Task instructions: Your response should be every line of the data, written out exactly.

+++++

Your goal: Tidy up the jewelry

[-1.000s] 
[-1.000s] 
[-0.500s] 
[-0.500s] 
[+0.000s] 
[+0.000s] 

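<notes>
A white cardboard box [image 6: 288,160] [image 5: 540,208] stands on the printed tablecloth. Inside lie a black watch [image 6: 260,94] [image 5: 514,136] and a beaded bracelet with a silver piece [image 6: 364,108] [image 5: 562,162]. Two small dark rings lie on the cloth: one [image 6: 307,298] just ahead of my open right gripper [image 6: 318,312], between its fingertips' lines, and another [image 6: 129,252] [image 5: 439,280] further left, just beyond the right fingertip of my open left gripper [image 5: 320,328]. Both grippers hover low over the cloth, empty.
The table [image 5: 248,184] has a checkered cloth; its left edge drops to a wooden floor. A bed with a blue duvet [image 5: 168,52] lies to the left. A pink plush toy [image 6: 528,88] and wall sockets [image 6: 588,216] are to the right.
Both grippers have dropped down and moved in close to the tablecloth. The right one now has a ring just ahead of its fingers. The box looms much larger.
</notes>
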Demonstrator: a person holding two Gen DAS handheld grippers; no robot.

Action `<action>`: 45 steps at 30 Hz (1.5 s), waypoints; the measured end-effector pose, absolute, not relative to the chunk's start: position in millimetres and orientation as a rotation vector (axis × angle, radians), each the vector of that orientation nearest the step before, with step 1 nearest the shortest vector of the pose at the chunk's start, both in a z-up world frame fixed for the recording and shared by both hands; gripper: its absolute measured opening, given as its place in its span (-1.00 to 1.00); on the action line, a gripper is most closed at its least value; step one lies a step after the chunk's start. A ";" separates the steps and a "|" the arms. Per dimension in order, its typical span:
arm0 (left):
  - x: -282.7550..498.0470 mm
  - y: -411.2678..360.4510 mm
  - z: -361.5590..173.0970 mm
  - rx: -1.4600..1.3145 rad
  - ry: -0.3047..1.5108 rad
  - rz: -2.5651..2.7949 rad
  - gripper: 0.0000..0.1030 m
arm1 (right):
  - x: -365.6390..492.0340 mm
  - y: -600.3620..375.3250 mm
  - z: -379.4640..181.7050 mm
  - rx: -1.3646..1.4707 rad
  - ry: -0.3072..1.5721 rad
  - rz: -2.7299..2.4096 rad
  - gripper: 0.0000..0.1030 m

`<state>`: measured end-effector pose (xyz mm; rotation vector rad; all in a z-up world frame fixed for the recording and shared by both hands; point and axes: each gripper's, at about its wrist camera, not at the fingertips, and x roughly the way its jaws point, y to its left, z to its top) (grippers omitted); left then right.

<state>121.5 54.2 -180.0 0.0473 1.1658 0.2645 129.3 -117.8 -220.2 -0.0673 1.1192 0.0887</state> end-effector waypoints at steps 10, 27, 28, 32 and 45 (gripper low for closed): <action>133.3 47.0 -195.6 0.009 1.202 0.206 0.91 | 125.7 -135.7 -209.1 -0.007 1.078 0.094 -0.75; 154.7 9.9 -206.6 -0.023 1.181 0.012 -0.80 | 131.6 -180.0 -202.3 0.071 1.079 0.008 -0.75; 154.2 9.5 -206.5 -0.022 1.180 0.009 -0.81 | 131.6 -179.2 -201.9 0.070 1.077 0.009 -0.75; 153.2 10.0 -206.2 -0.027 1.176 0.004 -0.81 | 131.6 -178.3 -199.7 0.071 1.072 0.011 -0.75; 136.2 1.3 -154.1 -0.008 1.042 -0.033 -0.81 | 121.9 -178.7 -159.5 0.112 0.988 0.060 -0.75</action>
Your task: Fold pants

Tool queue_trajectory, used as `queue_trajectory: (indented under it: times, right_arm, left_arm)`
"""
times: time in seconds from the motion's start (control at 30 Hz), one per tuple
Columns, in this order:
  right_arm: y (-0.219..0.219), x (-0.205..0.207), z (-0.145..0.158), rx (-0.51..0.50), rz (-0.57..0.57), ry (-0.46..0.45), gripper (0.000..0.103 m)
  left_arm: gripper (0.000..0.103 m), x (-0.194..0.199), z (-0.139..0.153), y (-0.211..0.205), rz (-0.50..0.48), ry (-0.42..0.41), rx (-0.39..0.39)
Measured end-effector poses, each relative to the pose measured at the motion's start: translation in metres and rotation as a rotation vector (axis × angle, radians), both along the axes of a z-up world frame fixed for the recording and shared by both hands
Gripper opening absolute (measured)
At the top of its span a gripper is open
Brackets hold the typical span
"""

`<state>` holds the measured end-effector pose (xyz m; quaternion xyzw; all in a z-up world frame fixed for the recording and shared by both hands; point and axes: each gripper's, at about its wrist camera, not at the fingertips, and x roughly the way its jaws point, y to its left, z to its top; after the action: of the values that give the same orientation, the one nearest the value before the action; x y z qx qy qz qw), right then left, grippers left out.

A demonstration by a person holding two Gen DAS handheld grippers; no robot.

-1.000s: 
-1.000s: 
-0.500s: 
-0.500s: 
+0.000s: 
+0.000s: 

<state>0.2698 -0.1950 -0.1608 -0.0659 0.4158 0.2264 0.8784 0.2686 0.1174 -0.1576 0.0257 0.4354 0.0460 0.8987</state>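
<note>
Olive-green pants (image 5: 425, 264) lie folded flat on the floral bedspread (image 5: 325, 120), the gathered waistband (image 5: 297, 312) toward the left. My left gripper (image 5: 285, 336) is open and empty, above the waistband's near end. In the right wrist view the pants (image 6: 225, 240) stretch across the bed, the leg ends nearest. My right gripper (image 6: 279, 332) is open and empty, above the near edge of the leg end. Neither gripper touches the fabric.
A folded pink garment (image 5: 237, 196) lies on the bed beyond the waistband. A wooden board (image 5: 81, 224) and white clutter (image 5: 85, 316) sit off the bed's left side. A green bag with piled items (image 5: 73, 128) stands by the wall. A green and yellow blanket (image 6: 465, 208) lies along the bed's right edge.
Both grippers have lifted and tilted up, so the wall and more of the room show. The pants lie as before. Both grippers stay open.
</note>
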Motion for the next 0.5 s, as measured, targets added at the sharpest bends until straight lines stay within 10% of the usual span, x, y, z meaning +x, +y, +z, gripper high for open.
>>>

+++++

Answer space:
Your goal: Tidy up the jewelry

[-1.000s] 
[-1.000s] 
[-0.500s] 
[-0.500s] 
[+0.000s] 
[+0.000s] 

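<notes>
A white cardboard box [image 6: 288,160] [image 5: 540,208] stands on the printed tablecloth. Inside lie a black watch [image 6: 260,94] [image 5: 514,136] and a beaded bracelet with a silver piece [image 6: 364,108] [image 5: 562,162]. Two small dark rings lie on the cloth: one [image 6: 307,298] just ahead of my open right gripper [image 6: 318,312], between its fingertips' lines, and another [image 6: 129,252] [image 5: 439,280] further left, just beyond the right fingertip of my open left gripper [image 5: 320,328]. Both grippers hover low over the cloth, empty.
The table [image 5: 248,184] has a checkered cloth; its left edge drops to a wooden floor. A bed with a blue duvet [image 5: 168,52] lies to the left. A pink plush toy [image 6: 528,88] and wall sockets [image 6: 588,216] are to the right.
Both grippers have dropped down and moved in close to the tablecloth. The right one now has a ring just ahead of its fingers. The box looms much larger.
</notes>
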Demonstrator: a person holding two Gen DAS handheld grippers; no robot.

Action `<action>`: 45 steps at 30 Hz (1.5 s), waypoints; the measured end-effector pose, absolute, not relative to the chunk's start: position in millimetres and orientation as a rotation vector (axis × angle, radians), each the vector of that orientation nearest the step before, with step 1 nearest the shortest vector of the pose at the chunk's start, both in a z-up world frame fixed for the recording and shared by both hands; gripper: its absolute measured opening, given as its place in its span (-1.00 to 1.00); on the action line, a gripper is most closed at its least value; step one lies a step after the chunk's start. A ";" separates the steps and a "|" the arms. Per dimension in order, its typical span:
arm0 (left):
  - x: -282.7550..498.0470 mm
  - y: -411.2678..360.4510 mm
  - z: -361.5590..173.0970 mm
  - rx: -1.4600..1.3145 rad
  - ry: -0.3047..1.5108 rad
  - rz: -2.5651..2.7949 rad
  - gripper: 0.0000..0.1030 m
arm1 (right):
  - x: -365.6390..492.0340 mm
  - y: -600.3620..375.3250 mm
  - z: -379.4640..181.7050 mm
  - rx: -1.3646..1.4707 rad
  - ry: -0.3072..1.5721 rad
  - rz: -2.7299..2.4096 rad
  - gripper: 0.0000..0.1030 m

`<state>`: measured end-effector pose (xyz mm; rotation vector rad; all in a z-up world frame fixed for the recording and shared by both hands; point and axes: each gripper's, at about its wrist camera, not at the fingertips, and x roughly the way its jaws point, y to its left, z to its top) (grippers omitted); left then right.

<state>121.5 54.2 -180.0 0.0473 1.1658 0.2645 129.3 -117.8 -220.2 -0.0673 1.1192 0.0887</state> end-effector waypoints at steps 10, 27, 28, 32 and 45 (gripper low for closed): <action>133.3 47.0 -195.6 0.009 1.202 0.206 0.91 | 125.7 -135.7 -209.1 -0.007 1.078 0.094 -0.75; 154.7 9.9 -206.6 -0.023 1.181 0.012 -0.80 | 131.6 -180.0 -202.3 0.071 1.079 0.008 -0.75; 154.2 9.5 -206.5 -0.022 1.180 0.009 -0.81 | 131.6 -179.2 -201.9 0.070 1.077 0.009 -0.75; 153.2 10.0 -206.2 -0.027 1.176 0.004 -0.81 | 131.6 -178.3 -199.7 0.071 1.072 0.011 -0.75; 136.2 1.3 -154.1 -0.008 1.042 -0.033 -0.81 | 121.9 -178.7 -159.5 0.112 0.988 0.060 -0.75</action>
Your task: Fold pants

Tool queue_trajectory, used as `queue_trajectory: (indented under it: times, right_arm, left_arm)`
"""
times: time in seconds from the motion's start (control at 30 Hz), one per tuple
Columns, in this order:
  right_arm: y (-0.219..0.219), x (-0.205..0.207), z (-0.145..0.158), rx (-0.51..0.50), rz (-0.57..0.57), ry (-0.46..0.45), gripper (0.000..0.103 m)
  left_arm: gripper (0.000..0.103 m), x (-0.194..0.199), z (-0.139..0.153), y (-0.211..0.205), rz (-0.50..0.48), ry (-0.42..0.41), rx (-0.39..0.39)
Measured end-effector poses, each relative to the pose measured at the motion's start: translation in metres and rotation as a rotation vector (axis × angle, radians), both along the axes of a z-up world frame fixed for the recording and shared by both hands
Gripper opening absolute (measured)
At the top of its span a gripper is open
Brackets hold the typical span
"""

`<state>` holds the measured end-effector pose (xyz m; quaternion xyzw; all in a z-up world frame fixed for the recording and shared by both hands; point and axes: each gripper's, at about its wrist camera, not at the fingertips, and x roughly the way its jaws point, y to its left, z to its top; after the action: of the values that give the same orientation, the one nearest the value before the action; x y z qx qy qz qw), right then left, grippers left out.

A demonstration by a person holding two Gen DAS handheld grippers; no robot.

-1.000s: 
-1.000s: 
-0.500s: 
-0.500s: 
+0.000s: 
+0.000s: 

<state>0.2698 -0.1950 -0.1608 -0.0659 0.4158 0.2264 0.8784 0.2686 0.1174 -0.1576 0.0257 0.4354 0.0460 0.8987</state>
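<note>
Olive-green pants (image 5: 425, 264) lie folded flat on the floral bedspread (image 5: 325, 120), the gathered waistband (image 5: 297, 312) toward the left. My left gripper (image 5: 285, 336) is open and empty, above the waistband's near end. In the right wrist view the pants (image 6: 225, 240) stretch across the bed, the leg ends nearest. My right gripper (image 6: 279, 332) is open and empty, above the near edge of the leg end. Neither gripper touches the fabric.
A folded pink garment (image 5: 237, 196) lies on the bed beyond the waistband. A wooden board (image 5: 81, 224) and white clutter (image 5: 85, 316) sit off the bed's left side. A green bag with piled items (image 5: 73, 128) stands by the wall. A green and yellow blanket (image 6: 465, 208) lies along the bed's right edge.
Both grippers have lifted and tilted up, so the wall and more of the room show. The pants lie as before. Both grippers stay open.
</note>
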Motion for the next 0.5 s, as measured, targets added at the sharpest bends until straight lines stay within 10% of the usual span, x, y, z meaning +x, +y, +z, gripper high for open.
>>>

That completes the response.